Besides, the premise of an apocalypse from the skies is as old as War of the Worlds. Several sects have predicted violent or benign spaceship-based takeovers over the years; the Church of the Sub-Genius parodied it in its tracts claiming that “Jehovah is an alien and still threatens this planet.” And compared to real-life crimes against blacks (like the recent report in the mainstream press that CIA-connected crooks jump-started the crack industry, and the resulting gang violence, in order to finance the Nicaraguan Contras), and Farrakhan’s charges seem relatively mild and almost plausible.
‘TIL NEXT TIME, ponder these thoughts of Courtney Love on smells, from a 1993 issue of Mademoiselle: “All boys love Chanel No. 5 because it reminds them of their moms when they got dressed up.”
DUD RANCH: Montana’s got the (alleged) Unabomber, but in Seattle it’s the summer of the Unbomber! Indeed, we’ve got Unbombers all over town! Even though a certain politically ambitious prosecutor’s trying to throw the book at one alleged Unbomber, subsequent Unbombs continue to pop up everywhere! Since an Unbomb isn’t a bomb, it can be anything–unclaimed luggage, grocery bags, stalled cars, a garage-sale lamp, stray free samples of Honey Bunches of Oats, that Arch Deluxe box in the gutter–any unattended physical object of any appreciable size. Remember, don’t be a litterbug–you could get charged with planting an Unbomb, with un-threatening hundreds of innocent lives!

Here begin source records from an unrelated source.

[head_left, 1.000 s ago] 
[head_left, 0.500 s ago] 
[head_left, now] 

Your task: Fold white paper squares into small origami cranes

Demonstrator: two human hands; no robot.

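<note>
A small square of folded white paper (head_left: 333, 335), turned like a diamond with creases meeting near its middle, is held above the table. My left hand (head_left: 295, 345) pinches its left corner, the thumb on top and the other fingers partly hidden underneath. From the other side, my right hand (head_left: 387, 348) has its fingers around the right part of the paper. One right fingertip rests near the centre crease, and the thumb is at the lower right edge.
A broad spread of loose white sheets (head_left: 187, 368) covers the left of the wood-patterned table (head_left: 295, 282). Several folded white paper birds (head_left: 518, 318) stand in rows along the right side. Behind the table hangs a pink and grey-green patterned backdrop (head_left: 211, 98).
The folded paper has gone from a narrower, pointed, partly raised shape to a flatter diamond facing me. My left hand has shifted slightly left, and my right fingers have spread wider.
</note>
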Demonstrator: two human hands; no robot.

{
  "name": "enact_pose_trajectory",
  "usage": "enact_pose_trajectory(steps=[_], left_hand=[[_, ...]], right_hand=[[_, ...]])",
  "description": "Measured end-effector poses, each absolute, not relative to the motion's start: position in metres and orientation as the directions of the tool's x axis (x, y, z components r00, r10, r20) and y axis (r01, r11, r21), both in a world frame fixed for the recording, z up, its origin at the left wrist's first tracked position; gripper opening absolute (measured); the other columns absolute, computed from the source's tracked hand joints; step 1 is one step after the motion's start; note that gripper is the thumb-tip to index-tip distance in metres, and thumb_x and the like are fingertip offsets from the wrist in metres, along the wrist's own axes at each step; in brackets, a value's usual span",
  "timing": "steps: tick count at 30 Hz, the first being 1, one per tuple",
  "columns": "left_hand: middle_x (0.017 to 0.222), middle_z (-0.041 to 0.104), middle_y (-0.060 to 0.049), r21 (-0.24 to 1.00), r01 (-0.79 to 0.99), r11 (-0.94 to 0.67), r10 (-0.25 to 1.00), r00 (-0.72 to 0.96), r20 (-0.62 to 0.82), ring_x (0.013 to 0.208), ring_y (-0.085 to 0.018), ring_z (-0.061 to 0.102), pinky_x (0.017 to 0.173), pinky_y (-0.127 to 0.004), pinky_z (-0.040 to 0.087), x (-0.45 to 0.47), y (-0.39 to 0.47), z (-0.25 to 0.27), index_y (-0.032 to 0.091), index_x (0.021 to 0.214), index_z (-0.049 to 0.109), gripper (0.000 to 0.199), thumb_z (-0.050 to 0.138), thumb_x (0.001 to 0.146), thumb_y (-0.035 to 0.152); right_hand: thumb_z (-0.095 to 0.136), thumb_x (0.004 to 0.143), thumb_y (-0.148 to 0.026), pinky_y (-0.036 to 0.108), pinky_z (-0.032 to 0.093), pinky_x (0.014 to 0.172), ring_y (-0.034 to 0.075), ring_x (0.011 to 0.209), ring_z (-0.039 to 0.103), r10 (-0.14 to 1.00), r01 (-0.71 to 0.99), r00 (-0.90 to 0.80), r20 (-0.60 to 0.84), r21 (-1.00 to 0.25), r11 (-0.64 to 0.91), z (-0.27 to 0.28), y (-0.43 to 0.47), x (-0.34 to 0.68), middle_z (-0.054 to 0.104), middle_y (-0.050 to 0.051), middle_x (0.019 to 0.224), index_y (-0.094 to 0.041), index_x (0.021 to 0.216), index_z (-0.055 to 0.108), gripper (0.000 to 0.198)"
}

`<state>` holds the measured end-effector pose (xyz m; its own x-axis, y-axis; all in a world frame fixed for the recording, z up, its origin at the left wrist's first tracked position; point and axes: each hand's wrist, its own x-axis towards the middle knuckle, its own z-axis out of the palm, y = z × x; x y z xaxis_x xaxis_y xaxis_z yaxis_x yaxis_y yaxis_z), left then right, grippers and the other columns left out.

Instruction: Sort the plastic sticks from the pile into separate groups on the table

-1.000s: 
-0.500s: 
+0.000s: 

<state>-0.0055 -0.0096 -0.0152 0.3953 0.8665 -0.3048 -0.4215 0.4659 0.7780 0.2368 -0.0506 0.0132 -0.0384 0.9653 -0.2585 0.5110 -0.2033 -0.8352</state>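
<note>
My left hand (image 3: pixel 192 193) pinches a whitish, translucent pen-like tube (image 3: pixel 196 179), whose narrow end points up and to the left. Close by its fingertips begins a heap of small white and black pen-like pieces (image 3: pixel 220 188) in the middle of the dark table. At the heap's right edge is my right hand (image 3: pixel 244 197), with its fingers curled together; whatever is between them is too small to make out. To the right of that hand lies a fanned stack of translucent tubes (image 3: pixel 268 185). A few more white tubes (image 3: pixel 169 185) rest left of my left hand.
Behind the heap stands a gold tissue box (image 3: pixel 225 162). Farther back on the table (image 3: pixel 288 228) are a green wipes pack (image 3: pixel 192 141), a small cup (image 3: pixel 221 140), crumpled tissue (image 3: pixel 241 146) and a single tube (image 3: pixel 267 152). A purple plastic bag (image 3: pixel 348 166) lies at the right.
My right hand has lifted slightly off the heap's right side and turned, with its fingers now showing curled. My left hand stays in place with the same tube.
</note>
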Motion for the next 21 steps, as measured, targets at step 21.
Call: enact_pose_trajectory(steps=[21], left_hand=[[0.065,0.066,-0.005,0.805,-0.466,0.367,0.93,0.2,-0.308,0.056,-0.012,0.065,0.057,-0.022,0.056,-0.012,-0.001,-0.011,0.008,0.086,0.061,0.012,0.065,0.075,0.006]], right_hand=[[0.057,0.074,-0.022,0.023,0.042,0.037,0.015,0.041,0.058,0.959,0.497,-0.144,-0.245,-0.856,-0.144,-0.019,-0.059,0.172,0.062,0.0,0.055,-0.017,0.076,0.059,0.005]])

UPDATES: While the Off Ramp’s rebirth has taken a little longer than expected (don’t these things always?), its Denny/ Eastlake neighbor in noise, RKCNDY, may also arise from the ashes. Lori LaFavor, who booked many of the 1994-95 Sailors’ Union Hall shows, says she hopes to book a few all-ages shows in the space while the new owners get their remodeling plans and liquor-license application going… The couple who ran the Toaster Museum in Seattle’s AFLN and Wonderful World of Art galleries have moved to Portland and are raising funds to open a larger display of historic bread-burners there. To learn how to help write The Toaster Museum Foundation Inc., P.O. Box 11886, Portland, OR 97211, or email <ericn@SpiritOne.com>.

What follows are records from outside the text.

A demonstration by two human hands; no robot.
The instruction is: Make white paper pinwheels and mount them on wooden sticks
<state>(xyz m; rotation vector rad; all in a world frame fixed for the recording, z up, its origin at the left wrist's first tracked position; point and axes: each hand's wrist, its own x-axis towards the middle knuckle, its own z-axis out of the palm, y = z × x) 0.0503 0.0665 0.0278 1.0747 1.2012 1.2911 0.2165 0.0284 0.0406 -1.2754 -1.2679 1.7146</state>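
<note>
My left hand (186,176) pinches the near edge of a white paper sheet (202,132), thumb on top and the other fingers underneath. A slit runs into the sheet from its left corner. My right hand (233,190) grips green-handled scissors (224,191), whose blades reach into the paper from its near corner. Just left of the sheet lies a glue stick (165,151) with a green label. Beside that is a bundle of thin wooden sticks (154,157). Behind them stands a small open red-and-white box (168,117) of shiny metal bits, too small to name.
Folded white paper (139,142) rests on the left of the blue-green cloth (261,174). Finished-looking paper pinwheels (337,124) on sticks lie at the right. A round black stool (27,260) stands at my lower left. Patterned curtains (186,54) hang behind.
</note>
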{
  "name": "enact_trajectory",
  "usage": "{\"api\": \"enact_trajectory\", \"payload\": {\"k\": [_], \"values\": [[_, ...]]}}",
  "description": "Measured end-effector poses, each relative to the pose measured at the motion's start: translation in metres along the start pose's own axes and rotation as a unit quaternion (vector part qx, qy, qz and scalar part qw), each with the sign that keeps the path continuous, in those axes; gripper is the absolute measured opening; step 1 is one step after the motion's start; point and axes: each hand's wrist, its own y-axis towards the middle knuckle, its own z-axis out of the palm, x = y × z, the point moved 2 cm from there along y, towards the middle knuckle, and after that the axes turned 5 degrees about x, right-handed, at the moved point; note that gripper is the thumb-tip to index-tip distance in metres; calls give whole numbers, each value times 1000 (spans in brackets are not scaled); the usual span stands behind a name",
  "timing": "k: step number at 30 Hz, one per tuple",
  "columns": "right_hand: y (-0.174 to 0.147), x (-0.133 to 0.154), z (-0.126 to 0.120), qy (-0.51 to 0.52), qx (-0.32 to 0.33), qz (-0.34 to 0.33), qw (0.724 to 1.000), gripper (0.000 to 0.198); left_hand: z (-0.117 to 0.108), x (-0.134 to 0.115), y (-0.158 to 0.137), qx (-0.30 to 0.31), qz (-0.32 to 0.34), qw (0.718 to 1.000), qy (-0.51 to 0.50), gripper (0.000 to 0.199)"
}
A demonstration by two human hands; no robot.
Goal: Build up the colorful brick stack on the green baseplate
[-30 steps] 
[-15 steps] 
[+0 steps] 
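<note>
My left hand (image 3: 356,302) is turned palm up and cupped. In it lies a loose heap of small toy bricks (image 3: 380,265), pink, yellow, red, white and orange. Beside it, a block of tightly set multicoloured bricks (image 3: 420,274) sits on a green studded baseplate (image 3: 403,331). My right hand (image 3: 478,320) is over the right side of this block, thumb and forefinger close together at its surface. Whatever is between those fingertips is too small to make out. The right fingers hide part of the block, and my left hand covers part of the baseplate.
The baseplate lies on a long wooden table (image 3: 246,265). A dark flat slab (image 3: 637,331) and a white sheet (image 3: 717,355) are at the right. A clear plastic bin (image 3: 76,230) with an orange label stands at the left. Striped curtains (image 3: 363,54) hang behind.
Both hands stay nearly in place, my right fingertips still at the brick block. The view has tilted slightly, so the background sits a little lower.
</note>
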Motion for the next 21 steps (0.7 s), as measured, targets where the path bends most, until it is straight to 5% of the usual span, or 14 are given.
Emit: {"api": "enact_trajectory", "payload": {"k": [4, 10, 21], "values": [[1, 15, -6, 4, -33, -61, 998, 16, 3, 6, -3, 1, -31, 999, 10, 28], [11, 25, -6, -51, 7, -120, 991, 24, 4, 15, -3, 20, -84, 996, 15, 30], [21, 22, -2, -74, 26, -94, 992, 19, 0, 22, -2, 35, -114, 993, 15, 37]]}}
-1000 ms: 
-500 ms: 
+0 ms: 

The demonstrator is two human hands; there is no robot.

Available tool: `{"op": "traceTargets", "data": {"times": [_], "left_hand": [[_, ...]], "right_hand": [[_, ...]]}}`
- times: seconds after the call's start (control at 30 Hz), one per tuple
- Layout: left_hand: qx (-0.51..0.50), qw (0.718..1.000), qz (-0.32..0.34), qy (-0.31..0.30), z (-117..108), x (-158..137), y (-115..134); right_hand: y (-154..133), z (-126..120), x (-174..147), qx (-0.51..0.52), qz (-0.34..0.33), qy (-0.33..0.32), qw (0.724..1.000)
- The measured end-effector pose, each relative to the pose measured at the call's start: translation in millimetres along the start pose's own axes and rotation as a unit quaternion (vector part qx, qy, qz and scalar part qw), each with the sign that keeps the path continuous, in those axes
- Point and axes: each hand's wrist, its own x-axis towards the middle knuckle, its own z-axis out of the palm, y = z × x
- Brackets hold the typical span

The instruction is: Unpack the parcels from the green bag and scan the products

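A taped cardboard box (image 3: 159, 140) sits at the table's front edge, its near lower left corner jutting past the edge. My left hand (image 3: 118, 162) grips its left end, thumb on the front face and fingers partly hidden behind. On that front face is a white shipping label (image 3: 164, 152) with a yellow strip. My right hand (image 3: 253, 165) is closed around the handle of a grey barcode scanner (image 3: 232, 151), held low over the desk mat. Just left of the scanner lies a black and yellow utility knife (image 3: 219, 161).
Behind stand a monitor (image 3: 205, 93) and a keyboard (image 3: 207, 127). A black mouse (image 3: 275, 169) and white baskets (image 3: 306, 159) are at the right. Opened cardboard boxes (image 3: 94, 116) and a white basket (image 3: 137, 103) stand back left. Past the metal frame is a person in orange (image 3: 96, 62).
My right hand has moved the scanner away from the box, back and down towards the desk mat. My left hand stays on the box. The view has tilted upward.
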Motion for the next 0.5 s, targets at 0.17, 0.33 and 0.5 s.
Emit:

THE MAILBAG: Blaine Dollard writes, “What’s up with these buses?” It’s simple, really: In honor of King County taking over Metro Transit, a new luscious purple-based exterior color scheme was devised for the buses. But to save money, existing buses won’t be repainted until either (1) an advertiser pays to get a bus painted and that deal expires; or (2) a particular coach has its turn in the five-year cycle in which all the buses get repainted anyway. So from now until the new millennium, when you peer down the road to see if your bus is coming, you’ll have to squint to perceive either the luscious new colors or the old burger-chain browns (or for those weird ad buses, but that’s another item).
NO `SAX’ PUNS HERE: ‘Twas nice to unexpectedly spot the Billy Tipton Memorial Sax Quartet a few weeks back on Black Entertainment Television’s Jazz Discovery show, a mail-us-your-video-and-maybe-we’ll-play-it affair similar to MTV’s old Basement Tapes. It marked the first time I saw five white women on BET and it didn’t turn out to be an infomercial.

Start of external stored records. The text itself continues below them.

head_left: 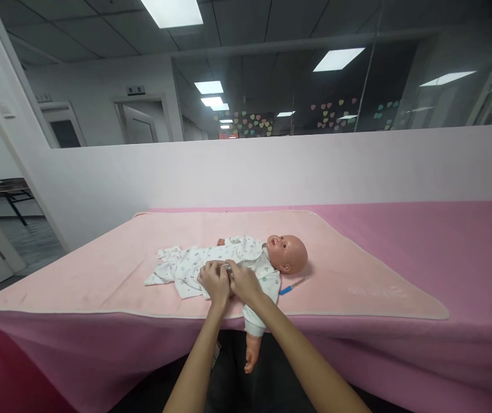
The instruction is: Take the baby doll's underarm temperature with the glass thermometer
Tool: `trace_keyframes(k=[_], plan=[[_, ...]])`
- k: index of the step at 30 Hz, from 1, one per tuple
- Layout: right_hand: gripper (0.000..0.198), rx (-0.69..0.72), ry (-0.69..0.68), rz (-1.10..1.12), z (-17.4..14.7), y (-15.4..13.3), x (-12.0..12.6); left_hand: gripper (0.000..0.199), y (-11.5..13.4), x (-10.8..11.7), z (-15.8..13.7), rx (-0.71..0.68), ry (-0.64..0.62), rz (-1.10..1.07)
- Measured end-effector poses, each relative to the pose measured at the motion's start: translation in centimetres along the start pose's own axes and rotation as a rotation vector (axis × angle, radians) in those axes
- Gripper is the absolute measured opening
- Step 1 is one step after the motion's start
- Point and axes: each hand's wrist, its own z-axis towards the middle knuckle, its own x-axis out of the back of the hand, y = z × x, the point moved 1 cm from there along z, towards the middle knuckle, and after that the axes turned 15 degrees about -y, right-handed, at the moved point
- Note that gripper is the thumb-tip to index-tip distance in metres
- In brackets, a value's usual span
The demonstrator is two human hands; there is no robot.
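Note:
A baby doll [288, 254] lies on its back with its head to the right. It wears white printed baby clothes [198, 261]. My left hand [215, 282] and my right hand [243, 281] meet over the doll's waist, fingers closed and pinching at the front of the clothes. A narrow whitish bit, perhaps a tie or cloth edge, shows between the fingertips; its kind is unclear. One doll arm [252, 351] hangs over the table's front edge. Beside the doll's shoulder lies a thin stick with a blue end [287, 290].
Under the doll is a peach blanket [121, 269], spread over a pink cloth [478, 258] that drapes down in front. A white low wall [315, 169] with glass above it stands behind. At far left there is a dark-topped table [5, 189] beyond a doorway.

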Motion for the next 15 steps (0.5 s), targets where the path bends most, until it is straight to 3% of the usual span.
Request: trace_keyframes(k=[6,15], plan=[[0.017,-0.031,0.045,0.120,0.7,0.6,-0.4,0.018,0.3,-0.1,0.0,-0.019,0.004,-0.014],[0.026,-0.025,0.084,0.253,0.9,1.1,-0.8,0.024,1.2,-0.1,-0.4,-0.051,0.010,0.007]])
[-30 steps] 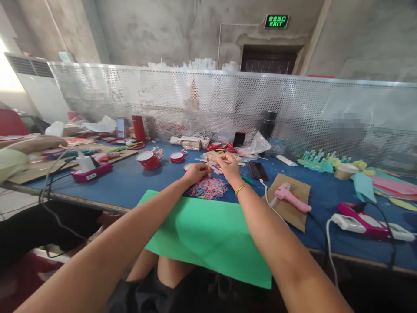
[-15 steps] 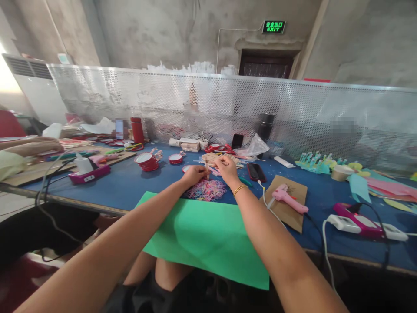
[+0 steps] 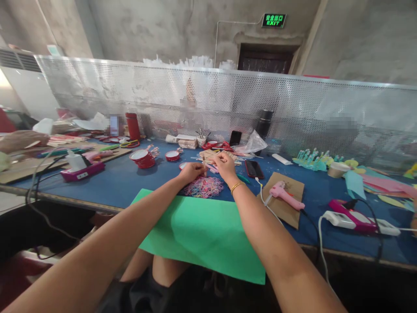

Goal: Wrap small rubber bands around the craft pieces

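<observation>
My left hand (image 3: pixel 192 172) is closed, its fingertips pinching a narrow wooden stick (image 3: pixel 205 168) that stands roughly upright. To the right of the stick is my right hand (image 3: pixel 225 165), thumb and fingers pressed together; whatever it pinches is too small to make out. A tangled pile of thin, colourful bands (image 3: pixel 206 188) lies on the table just below both hands. In front of it, a green sheet (image 3: pixel 195 230) hangs over the table's front edge and my lap, under my forearms. Pale wooden sticks (image 3: pixel 208 154) lie behind my hands.
Right of my hands are a phone (image 3: pixel 253 169) and a pink glue gun (image 3: pixel 286 196) on cardboard. Red-rimmed round pieces (image 3: pixel 143 160) stand left. Power strips (image 3: pixel 355 216) with cables lie on both sides. A co-worker's hand (image 3: pixel 24 141) is at far left.
The view has shifted slightly. My hands stay close together around the stick, almost in the same place. The co-worker's hand at far left has moved.
</observation>
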Action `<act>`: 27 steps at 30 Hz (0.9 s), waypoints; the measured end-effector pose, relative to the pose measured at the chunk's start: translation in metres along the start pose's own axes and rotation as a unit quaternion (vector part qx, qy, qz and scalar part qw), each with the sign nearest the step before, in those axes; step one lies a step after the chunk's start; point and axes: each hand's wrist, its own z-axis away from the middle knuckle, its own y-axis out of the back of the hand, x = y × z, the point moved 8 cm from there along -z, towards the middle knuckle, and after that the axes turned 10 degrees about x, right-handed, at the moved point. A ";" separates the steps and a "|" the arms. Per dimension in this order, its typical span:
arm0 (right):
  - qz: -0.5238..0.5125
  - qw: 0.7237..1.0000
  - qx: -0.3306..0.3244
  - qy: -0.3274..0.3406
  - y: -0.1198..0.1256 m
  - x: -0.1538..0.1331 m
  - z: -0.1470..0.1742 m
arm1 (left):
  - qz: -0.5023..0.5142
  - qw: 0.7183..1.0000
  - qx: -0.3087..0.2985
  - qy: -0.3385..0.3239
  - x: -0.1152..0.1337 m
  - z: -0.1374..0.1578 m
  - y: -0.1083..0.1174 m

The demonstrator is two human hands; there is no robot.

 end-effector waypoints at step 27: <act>-0.002 1.000 0.005 -0.014 0.000 -0.003 0.003 | -0.008 1.000 0.003 -0.003 -0.003 0.000 0.001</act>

INTO THE DRINK: In the good ol’ days of the ’80s (trust me, they’re already being marketed by the nostalgia industry as “A Simpler Time”), the General Brewing Co. in Vancouver USA used to put fun little rebus picture puzzles inside the bottle caps of its Lucky Lager and generic “Beer Beer.” Pabst, which bought and closed General, still uses the puzzle-caps on its cheaper brands and malt liquors; unless you’re an Old English 800 fancier, you’re more likely to see such a cap strewn on the sidewalk than on a bottle you’ve personally bought. The gang at Portland’s Widmer Bros. Brewery must have remembered these; for their new bottled-beer line includes a line drawing inside the cap of two clinking glasses, the slogan “A Prost” (German for “toast”), and one of 20 different salutations (“To Palindromes,” “To Paleontologists,” “To Button Fly Jeans,” “To Firewalkers,” “To Dogs Named Steve,” “To the Platypus,” “To the Polar Bear Club”). Frankly, I’d rather have a rebus. At least with them, if you couldn’t solve it you knew you’d had enough. Speaking of beverages…
CALL TO ACTION 1: I previously asked if any of the column’s out-of-town readers could supply me with some of those Olestra fake-fat snacks. Nobody did, but now I’ve got another favor to ask. The Clearly Canadian drink company’s supposed to be launchingOrbitz, a soft drink with neon-colored “flavored gel spheres” floating in the bottle like edible little Lava Lamp bits, in selected test markets. Damn, I want some.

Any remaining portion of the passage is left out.